**Task brief**:
With the material below, print exactly the lines between the line holding "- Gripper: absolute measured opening" and the line holding "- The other", inclusive. Add nothing else.

-------- Information --------

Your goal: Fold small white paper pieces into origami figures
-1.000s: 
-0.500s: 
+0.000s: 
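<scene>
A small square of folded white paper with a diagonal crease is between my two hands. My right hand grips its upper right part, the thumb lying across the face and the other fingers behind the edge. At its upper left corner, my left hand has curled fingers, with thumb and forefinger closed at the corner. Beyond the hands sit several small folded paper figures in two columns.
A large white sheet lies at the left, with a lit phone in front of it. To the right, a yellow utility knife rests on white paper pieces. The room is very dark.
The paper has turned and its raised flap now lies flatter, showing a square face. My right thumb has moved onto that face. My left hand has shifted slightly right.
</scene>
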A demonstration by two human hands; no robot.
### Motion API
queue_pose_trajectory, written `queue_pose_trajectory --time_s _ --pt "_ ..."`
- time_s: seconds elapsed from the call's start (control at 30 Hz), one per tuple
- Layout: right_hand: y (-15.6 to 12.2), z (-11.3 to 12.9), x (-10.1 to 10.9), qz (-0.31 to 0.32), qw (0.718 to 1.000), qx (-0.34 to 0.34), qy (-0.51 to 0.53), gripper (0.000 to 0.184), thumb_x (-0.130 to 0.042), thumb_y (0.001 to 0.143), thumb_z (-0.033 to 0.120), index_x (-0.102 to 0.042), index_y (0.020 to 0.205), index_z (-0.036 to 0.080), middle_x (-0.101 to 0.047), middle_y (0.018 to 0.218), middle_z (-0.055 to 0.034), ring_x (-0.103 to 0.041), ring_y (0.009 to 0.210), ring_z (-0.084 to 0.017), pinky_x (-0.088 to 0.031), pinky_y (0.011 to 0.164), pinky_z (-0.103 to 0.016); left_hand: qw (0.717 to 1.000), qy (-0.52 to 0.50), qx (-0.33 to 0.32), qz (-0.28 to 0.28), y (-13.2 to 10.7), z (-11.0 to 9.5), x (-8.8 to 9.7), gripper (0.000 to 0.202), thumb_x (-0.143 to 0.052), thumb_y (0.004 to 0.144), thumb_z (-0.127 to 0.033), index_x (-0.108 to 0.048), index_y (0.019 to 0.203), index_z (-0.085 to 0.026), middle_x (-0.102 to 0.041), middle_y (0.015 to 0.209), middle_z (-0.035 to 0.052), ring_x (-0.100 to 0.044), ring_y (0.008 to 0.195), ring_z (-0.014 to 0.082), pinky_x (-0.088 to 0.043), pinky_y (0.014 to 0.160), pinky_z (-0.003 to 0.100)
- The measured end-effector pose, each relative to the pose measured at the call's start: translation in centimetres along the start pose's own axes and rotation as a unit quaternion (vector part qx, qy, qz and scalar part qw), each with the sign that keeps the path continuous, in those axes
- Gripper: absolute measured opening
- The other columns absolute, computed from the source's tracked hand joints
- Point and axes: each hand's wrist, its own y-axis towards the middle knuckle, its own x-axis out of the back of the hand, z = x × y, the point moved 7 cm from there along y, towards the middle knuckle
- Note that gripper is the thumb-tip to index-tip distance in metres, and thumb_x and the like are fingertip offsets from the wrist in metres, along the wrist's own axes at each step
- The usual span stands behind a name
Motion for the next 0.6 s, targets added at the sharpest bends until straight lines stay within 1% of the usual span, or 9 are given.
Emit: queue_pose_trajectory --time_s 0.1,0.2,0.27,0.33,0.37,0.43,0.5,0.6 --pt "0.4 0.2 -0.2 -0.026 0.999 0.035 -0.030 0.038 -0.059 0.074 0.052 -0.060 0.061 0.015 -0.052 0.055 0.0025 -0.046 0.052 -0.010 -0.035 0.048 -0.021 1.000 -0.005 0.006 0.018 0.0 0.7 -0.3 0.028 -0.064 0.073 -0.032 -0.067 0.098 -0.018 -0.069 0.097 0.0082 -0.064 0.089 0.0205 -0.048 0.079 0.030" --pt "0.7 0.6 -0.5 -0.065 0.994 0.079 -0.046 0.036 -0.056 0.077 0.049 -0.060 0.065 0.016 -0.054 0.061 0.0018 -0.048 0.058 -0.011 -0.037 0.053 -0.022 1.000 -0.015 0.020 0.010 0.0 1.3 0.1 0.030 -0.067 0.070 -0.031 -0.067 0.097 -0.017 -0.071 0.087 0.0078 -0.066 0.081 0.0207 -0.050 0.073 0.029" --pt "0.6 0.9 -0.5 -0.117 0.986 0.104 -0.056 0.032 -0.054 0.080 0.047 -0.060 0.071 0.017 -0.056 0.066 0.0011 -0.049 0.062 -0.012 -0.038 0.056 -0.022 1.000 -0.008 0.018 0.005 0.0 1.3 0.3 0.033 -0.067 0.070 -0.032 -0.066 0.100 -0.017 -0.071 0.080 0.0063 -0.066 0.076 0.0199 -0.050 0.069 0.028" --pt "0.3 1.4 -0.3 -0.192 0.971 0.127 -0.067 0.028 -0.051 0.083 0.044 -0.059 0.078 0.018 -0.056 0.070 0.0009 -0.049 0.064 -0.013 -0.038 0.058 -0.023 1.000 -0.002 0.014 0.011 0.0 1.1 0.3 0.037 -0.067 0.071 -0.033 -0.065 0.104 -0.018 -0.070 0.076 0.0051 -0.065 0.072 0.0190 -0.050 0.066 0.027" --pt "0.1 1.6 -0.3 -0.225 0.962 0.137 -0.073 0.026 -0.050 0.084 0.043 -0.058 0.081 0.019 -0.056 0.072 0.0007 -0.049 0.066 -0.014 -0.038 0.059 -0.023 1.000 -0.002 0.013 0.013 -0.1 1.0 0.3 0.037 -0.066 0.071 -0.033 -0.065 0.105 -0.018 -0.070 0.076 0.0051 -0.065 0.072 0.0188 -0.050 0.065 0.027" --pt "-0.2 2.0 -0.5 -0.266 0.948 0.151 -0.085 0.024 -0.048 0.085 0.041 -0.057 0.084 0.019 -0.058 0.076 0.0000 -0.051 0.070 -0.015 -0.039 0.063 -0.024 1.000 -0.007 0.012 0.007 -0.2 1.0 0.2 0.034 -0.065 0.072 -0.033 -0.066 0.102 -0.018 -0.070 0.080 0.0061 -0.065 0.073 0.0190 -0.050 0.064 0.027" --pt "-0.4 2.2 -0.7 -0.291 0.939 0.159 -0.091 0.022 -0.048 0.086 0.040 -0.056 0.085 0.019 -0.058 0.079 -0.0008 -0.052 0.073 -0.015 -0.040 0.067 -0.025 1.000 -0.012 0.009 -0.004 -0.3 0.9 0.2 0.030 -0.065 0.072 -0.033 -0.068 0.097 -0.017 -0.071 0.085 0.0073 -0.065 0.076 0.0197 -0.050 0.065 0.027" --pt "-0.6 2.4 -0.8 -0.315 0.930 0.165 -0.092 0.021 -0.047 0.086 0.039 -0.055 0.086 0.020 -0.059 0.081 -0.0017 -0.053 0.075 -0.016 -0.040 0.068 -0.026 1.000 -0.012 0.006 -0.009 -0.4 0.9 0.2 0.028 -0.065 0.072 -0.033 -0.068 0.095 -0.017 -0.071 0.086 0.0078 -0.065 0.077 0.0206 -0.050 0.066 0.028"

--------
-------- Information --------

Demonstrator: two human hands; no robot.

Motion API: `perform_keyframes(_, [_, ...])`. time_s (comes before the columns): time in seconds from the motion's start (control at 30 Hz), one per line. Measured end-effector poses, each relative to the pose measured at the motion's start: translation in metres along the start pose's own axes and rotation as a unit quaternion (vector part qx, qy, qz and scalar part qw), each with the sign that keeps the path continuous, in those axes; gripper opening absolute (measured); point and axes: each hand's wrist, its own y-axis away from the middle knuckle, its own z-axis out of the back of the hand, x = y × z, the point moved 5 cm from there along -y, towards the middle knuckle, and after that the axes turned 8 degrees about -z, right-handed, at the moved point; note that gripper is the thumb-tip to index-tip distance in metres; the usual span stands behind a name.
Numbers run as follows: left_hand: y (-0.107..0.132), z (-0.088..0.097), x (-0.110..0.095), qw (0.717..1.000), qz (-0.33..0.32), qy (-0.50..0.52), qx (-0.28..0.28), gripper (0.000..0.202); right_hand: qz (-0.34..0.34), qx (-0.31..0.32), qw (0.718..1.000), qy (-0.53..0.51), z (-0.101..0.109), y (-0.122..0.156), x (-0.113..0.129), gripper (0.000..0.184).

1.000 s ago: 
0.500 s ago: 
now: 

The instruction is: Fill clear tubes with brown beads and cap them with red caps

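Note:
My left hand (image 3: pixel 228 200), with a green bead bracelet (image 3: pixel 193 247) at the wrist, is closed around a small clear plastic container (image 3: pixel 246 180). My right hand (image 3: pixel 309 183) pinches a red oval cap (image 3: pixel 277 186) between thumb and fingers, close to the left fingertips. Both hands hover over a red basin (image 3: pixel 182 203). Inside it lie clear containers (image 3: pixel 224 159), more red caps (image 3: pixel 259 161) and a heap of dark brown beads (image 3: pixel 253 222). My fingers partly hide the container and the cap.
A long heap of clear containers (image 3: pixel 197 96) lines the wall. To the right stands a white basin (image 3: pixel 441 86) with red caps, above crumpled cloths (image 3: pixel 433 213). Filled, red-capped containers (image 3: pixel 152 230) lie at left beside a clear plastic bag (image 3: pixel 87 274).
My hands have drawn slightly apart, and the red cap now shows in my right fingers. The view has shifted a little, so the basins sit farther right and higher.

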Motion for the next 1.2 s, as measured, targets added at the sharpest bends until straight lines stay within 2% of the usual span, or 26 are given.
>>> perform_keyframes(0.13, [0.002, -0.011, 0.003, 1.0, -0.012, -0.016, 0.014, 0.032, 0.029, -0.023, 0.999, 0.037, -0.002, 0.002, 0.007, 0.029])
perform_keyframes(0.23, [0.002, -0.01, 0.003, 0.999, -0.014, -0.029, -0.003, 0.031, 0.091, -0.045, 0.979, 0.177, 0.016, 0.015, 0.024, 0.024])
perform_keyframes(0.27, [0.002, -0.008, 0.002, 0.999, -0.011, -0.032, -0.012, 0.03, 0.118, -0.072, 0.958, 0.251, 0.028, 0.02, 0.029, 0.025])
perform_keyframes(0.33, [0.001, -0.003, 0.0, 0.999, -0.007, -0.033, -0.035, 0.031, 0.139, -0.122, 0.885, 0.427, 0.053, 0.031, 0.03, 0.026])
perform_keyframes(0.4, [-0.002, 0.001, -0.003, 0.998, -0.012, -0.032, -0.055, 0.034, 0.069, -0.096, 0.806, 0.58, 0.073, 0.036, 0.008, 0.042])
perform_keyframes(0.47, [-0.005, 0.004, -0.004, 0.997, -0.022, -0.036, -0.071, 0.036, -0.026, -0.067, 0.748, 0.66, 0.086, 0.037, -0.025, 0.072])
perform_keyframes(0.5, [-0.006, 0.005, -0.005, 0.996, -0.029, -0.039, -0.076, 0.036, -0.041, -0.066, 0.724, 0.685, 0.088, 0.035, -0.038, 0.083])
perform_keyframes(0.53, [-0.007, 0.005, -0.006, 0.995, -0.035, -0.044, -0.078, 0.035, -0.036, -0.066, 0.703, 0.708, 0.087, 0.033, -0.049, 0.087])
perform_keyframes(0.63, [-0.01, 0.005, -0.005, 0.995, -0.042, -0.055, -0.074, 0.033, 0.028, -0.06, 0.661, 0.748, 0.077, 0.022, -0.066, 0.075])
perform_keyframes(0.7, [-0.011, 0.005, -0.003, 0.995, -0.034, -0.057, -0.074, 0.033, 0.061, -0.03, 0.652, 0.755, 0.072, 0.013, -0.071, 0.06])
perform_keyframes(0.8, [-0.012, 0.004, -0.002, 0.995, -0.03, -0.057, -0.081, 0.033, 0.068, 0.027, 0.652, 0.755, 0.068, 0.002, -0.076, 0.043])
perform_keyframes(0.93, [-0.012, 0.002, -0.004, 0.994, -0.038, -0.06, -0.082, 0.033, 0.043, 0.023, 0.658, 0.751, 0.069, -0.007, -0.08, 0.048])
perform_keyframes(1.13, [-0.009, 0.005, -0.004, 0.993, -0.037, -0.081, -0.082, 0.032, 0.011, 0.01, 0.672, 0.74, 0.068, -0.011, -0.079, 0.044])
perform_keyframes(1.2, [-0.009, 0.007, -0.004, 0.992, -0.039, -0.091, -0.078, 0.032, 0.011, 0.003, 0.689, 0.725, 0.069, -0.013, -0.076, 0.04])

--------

**Output below**:
- Gripper: absolute measured opening
- The other columns absolute, computed from the source's tracked hand joints

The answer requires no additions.